Disna menambahkan juga akan menggandeng sejumlah instansi terkait untuk memperluas gerakan mereka. Namun, untuk sementara, Setara dan Samindo akan fokus terlebih dahulu di tiga wilayah yaitu Jakarta, Banten dan Jawa Barat.

Hal tersebut menurut Direktur Eksekutif Setara Institute, Ismail Hasani, ketiga wilayah tersebut merupakan wilayah yang tingkat intoleransinya cukup tinggi dibandingkan dengan wilayah lainnya.

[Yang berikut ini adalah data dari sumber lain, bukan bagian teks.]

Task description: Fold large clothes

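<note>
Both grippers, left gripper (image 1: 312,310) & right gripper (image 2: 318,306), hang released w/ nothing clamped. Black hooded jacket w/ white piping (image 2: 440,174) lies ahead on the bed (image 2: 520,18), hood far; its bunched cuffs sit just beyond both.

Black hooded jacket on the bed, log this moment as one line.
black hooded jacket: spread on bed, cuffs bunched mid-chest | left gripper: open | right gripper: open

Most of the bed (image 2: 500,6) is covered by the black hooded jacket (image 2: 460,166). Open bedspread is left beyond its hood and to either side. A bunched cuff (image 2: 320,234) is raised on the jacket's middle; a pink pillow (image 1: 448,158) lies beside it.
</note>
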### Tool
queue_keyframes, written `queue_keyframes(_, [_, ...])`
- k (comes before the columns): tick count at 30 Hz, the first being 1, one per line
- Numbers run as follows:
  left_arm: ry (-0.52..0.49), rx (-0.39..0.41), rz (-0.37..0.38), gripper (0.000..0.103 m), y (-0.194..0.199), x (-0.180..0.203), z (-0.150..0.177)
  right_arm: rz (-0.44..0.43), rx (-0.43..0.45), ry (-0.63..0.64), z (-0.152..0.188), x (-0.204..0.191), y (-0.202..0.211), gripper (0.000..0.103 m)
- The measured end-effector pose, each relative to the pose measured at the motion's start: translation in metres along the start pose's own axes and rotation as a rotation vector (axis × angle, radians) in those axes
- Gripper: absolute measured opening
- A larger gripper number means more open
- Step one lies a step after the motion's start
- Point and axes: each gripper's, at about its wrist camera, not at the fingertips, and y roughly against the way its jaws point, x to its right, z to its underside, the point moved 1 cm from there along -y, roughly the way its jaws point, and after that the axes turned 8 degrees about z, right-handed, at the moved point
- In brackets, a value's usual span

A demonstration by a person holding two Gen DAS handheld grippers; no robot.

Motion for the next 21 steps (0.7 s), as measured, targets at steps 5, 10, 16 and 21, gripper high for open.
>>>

Dari kiri ke kanan: Kepala Bagian Diseminasi Info Digital Biro Multimedia Divisi Humas Mabes Polri, Heru Yulianto, Aktivis Setara Institute Hendardi dan Penggagas Samindo, Disna Riantina. (Foto: VOA/Ahmad Bhagaskoro)
Dari kiri ke kanan: Kepala Bagian Diseminasi Info Digital Biro Multimedia Divisi Humas Mabes Polri, Heru Yulianto, Aktivis Setara Institute Hendardi dan Penggagas Samindo, Disna Riantina. (Foto: VOA/Ahmad Bhagaskoro)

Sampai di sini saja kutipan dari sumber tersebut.